Everything I Know

[I know this is awfully quick for a new entry. If you haven’t yet read the previous posting, “The Reality of Dreams,” I urge you not to miss it!]

One of the movies I enjoyed most in recent months was The Last Station, about Tolstoy in the twilight of his life. The film begins with a quotation from his book War and Peace:

“Everything I know, I know because I love.”

I recommend this quotation as a springboard for discussion here. What do you make of it? Do you like it? Do you agree? Thoughts? Feelings?

I was trying to discuss the quotation earlier this evening with someone here, and even though I’m sure my Japanese translation of it was perfect, it just wasn’t making sense in a literal rendering to the Japanese mind. I’ve often encountered that barrier: people are people, to be sure, and I believe that we all think more or less the same thoughts, although the vehicles for expressing them are vastly different. But sometimes there’s just a Wall, and a thought that makes sense to westerners doesn’t make any sort of sense in Japan . . . and vice-versa. Who wrote, “East is East, and West is West, and never the twain shall meet”? I’m guessing Kipling.

The last writing class before the holidays went well today. We studied parentheses, quotation marks, and conclusions of essays. When we come back after the break, rough drafts of the five-paragraph essay are due. Then I’ll be checking/correcting day and night in order to get them back to the students by the following week. Hard work, but fun. Today a student sought me out in the part-time teachers’ room with some excellent questions. When you’re able to answer exactly what someone wants to know, you’re very glad to be a teacher. It was a great final note before the holidays.
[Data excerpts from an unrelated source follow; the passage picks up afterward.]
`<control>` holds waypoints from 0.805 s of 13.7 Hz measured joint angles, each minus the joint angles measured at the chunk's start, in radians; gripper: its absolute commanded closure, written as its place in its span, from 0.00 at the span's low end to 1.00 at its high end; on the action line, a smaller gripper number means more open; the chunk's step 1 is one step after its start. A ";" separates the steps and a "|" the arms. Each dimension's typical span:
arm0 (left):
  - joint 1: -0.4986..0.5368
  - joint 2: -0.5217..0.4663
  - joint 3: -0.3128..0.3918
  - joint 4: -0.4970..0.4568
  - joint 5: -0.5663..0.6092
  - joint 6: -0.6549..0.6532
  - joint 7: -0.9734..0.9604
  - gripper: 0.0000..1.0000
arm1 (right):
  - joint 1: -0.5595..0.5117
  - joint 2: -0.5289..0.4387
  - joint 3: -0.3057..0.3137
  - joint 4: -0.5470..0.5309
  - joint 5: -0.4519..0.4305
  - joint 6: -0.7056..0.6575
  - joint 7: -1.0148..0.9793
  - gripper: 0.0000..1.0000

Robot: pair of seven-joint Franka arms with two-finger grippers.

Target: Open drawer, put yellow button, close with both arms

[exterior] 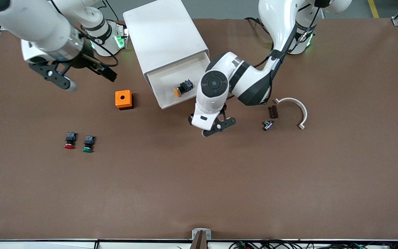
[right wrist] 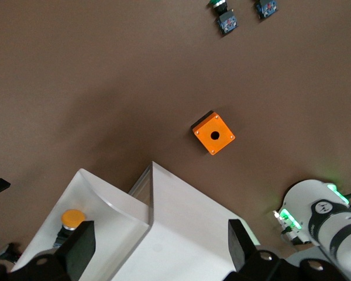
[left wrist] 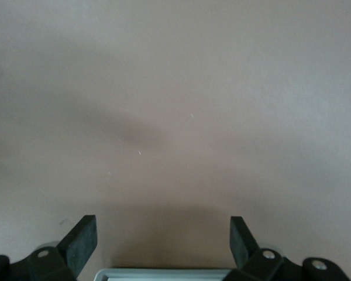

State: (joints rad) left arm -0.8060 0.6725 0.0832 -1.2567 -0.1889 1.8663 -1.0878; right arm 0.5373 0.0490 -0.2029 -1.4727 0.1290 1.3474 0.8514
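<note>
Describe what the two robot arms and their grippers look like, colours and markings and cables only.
Both arms are glossy white with dark grey or black joint bands. The left arm has a round black cap and black cable along it. The right arm has a silver wrist ring. Both bases glow green. The left gripper and right gripper are black, two-fingered.

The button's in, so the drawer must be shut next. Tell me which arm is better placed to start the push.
Left. Its open hand hangs low just in front of the open drawer; the yellow button lies inside. The right hand is open, up beside the cabinet.
</note>
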 measured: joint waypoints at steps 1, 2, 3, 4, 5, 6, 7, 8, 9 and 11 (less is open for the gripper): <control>-0.018 0.000 0.000 -0.002 0.000 0.000 0.000 0.00 | -0.039 -0.016 -0.001 -0.014 -0.002 -0.004 -0.084 0.00; -0.038 0.000 0.000 -0.005 0.000 0.000 -0.005 0.00 | -0.081 -0.032 -0.001 -0.031 -0.004 -0.005 -0.167 0.00; -0.058 0.001 0.000 -0.008 0.000 0.000 -0.020 0.00 | -0.119 -0.048 -0.002 -0.049 -0.013 -0.005 -0.243 0.00; -0.078 0.001 0.000 -0.011 0.000 0.000 -0.043 0.00 | -0.150 -0.065 -0.002 -0.066 -0.029 -0.005 -0.314 0.00; -0.099 0.001 0.000 -0.014 0.000 0.000 -0.067 0.00 | -0.178 -0.083 -0.003 -0.083 -0.047 -0.005 -0.382 0.00; -0.119 0.001 0.000 -0.018 0.001 0.000 -0.088 0.00 | -0.202 -0.101 -0.003 -0.099 -0.063 -0.005 -0.447 0.00; -0.138 0.002 0.000 -0.023 0.001 0.000 -0.103 0.00 | -0.228 -0.120 -0.002 -0.113 -0.079 -0.005 -0.515 0.00; -0.154 0.002 0.001 -0.029 0.002 0.000 -0.118 0.00 | -0.259 -0.136 -0.002 -0.127 -0.089 -0.005 -0.581 0.00; -0.168 0.002 0.000 -0.034 0.002 0.000 -0.135 0.00 | -0.294 -0.152 -0.002 -0.140 -0.092 -0.004 -0.644 0.00; -0.196 0.002 0.000 -0.048 0.002 0.000 -0.167 0.00 | -0.360 -0.179 -0.003 -0.175 -0.095 0.013 -0.743 0.00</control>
State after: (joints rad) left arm -1.0020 0.6747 0.0833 -1.3044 -0.1871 1.8662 -1.2546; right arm 0.1777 -0.1295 -0.2059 -1.6473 0.0342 1.3608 0.1089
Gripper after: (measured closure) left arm 0.000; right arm 0.000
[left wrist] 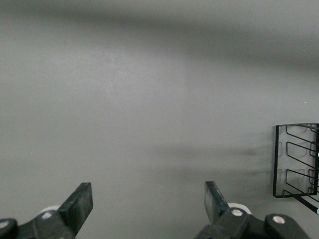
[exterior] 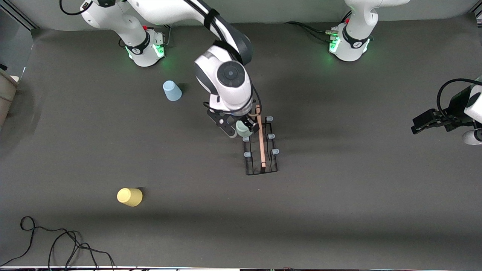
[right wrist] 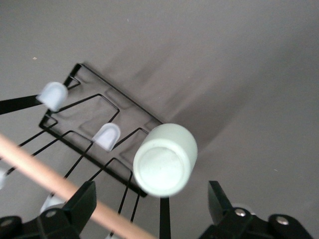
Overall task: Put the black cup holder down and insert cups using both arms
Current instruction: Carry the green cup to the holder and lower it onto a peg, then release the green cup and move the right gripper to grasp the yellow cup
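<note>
The black cup holder [exterior: 269, 168] stands mid-table, its wooden rod [exterior: 260, 139] along the top. The pale green cup [exterior: 243, 130] sits mouth down on a peg at the holder's end nearest the robot bases. My right gripper [exterior: 241, 130] is just above it, open, with its fingers apart from the cup. In the right wrist view the cup [right wrist: 164, 159] sits over the rack [right wrist: 94, 99] beside two bare blue-tipped pegs [right wrist: 107, 135], ahead of my open gripper [right wrist: 149, 204]. My left gripper [exterior: 423, 122] waits open and empty at the left arm's end of the table. It also shows in the left wrist view [left wrist: 148, 201].
The light blue cup [exterior: 172, 90] stands mouth down near the right arm's base. The yellow cup [exterior: 130, 197] sits nearer the front camera, toward the right arm's end. Loose black cables [exterior: 56, 244] lie at the table's front corner. The left wrist view shows a corner of the holder [left wrist: 274, 162].
</note>
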Robot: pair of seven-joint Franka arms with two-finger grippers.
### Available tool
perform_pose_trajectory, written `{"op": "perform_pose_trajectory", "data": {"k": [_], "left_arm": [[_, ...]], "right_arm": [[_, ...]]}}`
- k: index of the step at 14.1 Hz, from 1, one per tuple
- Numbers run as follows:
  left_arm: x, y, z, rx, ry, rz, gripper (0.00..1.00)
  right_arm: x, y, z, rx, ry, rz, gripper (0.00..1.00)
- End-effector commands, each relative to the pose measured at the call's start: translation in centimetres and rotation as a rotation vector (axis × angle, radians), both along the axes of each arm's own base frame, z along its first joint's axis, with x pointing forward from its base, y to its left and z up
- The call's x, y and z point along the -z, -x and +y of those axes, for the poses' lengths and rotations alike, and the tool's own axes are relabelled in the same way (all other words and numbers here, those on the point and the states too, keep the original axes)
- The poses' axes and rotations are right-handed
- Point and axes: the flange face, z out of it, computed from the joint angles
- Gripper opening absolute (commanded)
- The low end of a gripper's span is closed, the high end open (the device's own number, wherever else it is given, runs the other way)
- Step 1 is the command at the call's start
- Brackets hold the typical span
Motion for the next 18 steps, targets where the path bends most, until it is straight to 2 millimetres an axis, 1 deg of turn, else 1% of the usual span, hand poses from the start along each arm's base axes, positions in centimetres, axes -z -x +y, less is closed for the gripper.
{"op": "perform_pose_trajectory", "data": {"k": [1,3,5,6,7,8,9,11,12,13,14,16,18], "left_arm": [[-0.3,-0.1,-0.2,0.016,0.0,0.015,1.0],[-0.5,-0.2,-0.2,0.016,-0.002,0.006,1.0],[-0.7,-0.2,0.1,0.013,-0.002,0.0,1.0],[-0.8,-0.2,-0.2,0.016,-0.002,-0.003,1.0],[-0.9,-0.1,-0.7,0.022,-0.001,0.003,1.0],[-0.9,-0.1,-0.9,0.021,-0.002,0.002,1.0],[-0.9,-0.1,-0.8,0.025,-0.002,0.001,1.0],[-0.8,-0.1,-0.6,0.018,-0.001,0.007,1.0],[-0.8,0.0,-0.7,0.013,-0.001,0.009,1.0],[-0.8,0.0,-0.8,0.015,0.0,0.009,1.0],[-0.9,0.0,-0.8,0.019,-0.001,0.008,1.0],[-1.5,0.0,-1.1,0.019,0.0,-0.006,1.0],[-1.7,0.0,-1.3,0.025,0.0,-0.009,1.0]], "right_arm": [[-7.9,-2.2,-3.7,-0.042,-0.007,0.04,1.0],[-11.0,-4.1,-7.7,-0.153,-0.009,0.056,1.0],[-12.6,-7.1,-13.7,-0.277,-0.02,0.058,1.0],[-13.0,-8.8,-17.5,-0.372,-0.026,0.066,1.0],[-12.9,-10.8,-21.7,-0.487,-0.019,0.069,1.0],[-12.8,-12.4,-25.7,-0.564,-0.022,0.067,1.0],[-12.6,-13.9,-29.6,-0.61,-0.023,0.067,1.0],[-12.3,-15.8,-35.6,-0.691,-0.001,0.061,1.0],[-12.1,-16.4,-38.0,-0.727,0.015,0.06,1.0],[-11.6,-17.4,-40.3,-0.759,0.026,0.042,1.0],[-10.3,-18.5,-42.2,-0.791,0.032,0.018,1.0],[-7.0,-20.0,-44.2,-0.817,0.035,-0.007,1.0],[-2.4,-21.0,-45.0,-0.823,0.047,-0.023,1.0]]}}
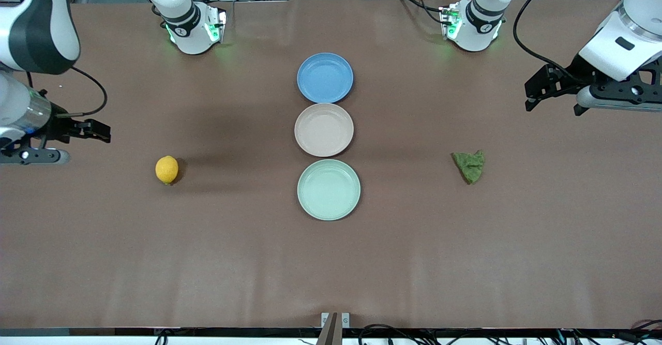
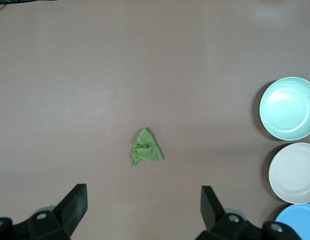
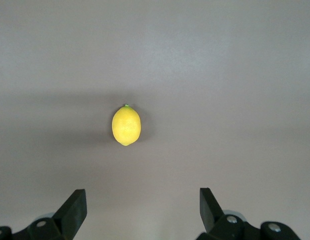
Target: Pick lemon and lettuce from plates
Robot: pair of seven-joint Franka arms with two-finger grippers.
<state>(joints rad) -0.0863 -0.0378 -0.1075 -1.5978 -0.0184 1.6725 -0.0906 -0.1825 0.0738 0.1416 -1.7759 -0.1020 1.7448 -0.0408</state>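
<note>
The yellow lemon [image 1: 166, 169] [image 3: 126, 125] lies on the bare table toward the right arm's end, not on a plate. The green wrinkly lettuce [image 1: 469, 165] [image 2: 146, 147] lies on the bare table toward the left arm's end. The beige-pink plate [image 1: 324, 130] [image 2: 294, 173] and the mint green plate [image 1: 329, 189] [image 2: 288, 108] sit mid-table, both with nothing in them. My right gripper [image 1: 102, 132] [image 3: 141, 196] hangs open over bare table, apart from the lemon. My left gripper [image 1: 532, 94] [image 2: 143, 193] hangs open over bare table, apart from the lettuce.
A blue plate [image 1: 325, 77] [image 2: 297, 220] stands in line with the other two, farthest from the front camera. The arm bases [image 1: 192, 29] [image 1: 470, 27] stand at the table's back edge. Brown tabletop stretches wide around the lemon and the lettuce.
</note>
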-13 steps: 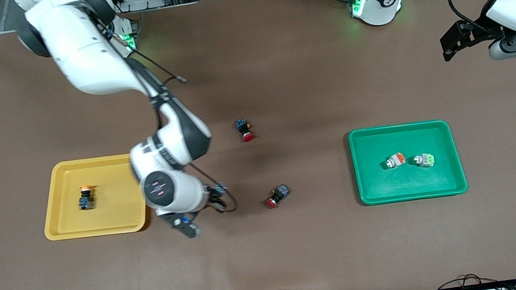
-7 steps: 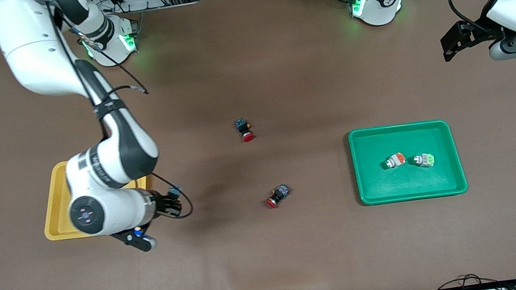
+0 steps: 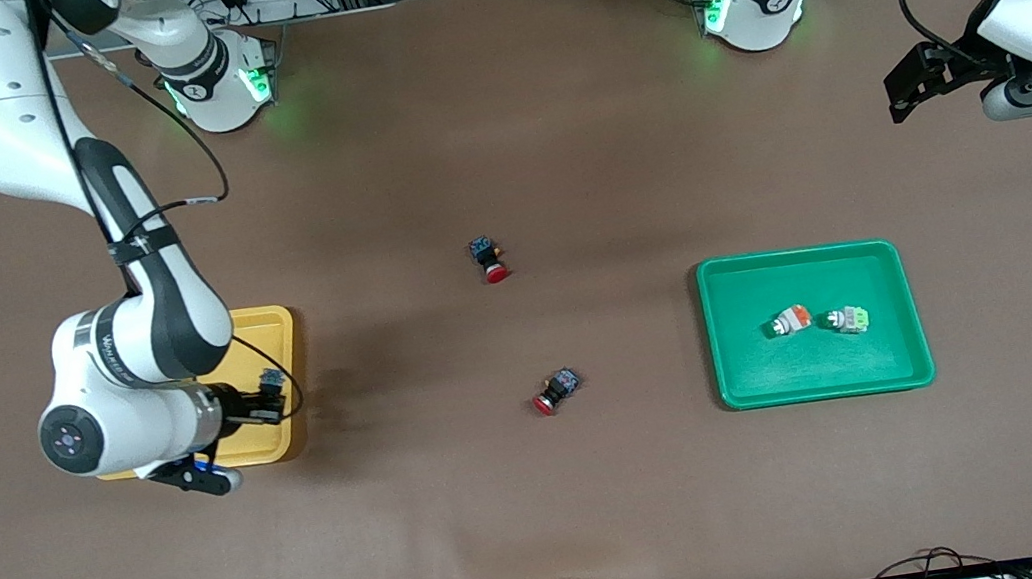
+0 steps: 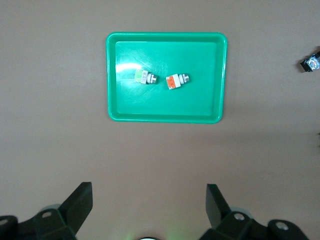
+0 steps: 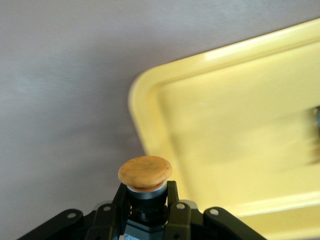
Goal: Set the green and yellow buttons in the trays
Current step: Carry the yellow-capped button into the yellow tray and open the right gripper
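One yellow-capped button (image 5: 145, 176) | right gripper (image 3: 264, 401) clamped | over yellow tray (image 3: 274, 326)

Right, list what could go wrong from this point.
1. The right gripper holds the yellow-capped button over the yellow tray rim; released here, it might land on the rim and roll onto the table.
2. The right arm hides most of that tray in the front view, so a button already inside could be struck.
3. Two red-capped buttons lie loose; they might be picked by mistake.
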You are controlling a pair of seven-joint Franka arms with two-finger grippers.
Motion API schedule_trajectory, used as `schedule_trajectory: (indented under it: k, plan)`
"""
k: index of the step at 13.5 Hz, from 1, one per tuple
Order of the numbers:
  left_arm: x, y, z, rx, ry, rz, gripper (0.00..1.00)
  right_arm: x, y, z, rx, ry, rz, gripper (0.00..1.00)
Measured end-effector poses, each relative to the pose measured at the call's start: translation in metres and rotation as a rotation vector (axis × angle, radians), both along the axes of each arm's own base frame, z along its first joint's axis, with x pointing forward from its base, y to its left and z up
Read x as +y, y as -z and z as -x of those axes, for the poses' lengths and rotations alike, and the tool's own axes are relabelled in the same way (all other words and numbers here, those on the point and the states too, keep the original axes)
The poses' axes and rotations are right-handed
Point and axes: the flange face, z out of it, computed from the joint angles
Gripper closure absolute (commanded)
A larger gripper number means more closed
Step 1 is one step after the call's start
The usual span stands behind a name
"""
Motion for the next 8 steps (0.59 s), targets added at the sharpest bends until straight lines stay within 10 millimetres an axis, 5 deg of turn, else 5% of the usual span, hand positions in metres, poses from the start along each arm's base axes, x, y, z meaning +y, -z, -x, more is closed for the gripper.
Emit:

Anyway, I have this eccentric custom of, when I write in my journal each night, reading the entry from a year ago and the entry from ten years ago on the same day. It’s interesting to see what I was doing then — the ways that life has changed, and the ways it’s stayed the same. Tonight I came across this entry from ten years ago — December 23, 2000 — that had me laughing so hard my eyes were streaming. See what you make of it. In this excerpt, I’m describing the Christmas caroling event at Shirone Lutheran Christ Church (the church at which I was most recently a volunteer before I retired from OVYM). Here’s the (partial) entry:

“Mr. Kobayashi wore a Santa Claus suit, complete with a white beard. We drove in 3 cars to a nursing home. Sang first on a stage, with Mrs. Yosai playing a piano & Ms. Takeda playing ocarina; then we sang in two different rooms (4 beds per room) of people who were bedridden and couldn’t come to the common room. Then we caroled inside the main entrance of Jusco. [Jusco is like a Japanese Wal-Mart.] Finally, we sang outside, on the sidewalk in front of a strange little health-food store. The owner seems to have some kind of connection with the church, but I didn’t ask what. Rachel pointed out that it was like a store in a dream — not quite focused or logical — a rack of used clothes, stacks of unlabeled cans, weird pictures on the walls of people with exotic illnesses — and a few other items like omochi and soy sauce. Rachel & I had fun talking & laughing; we rode in the Nakanos’ car. I’m really going to miss her when she goes back to the States.”

[Rachel was the OVYM volunteer, two generations after me, at Shirone.] I do not at all remember those pictures on the walls, but isn’t that something? I’ve got to use that store description in a story someday! I do remember that caroling event as if it were yesterday. The organizer of it was so deadly serious about it that we started rehearsals in the spring. Throughout the summer and fall, we moved outdoors for practices, so we could get used to singing in the open air. That was the best-rehearsed caroling I’ve ever been a part of!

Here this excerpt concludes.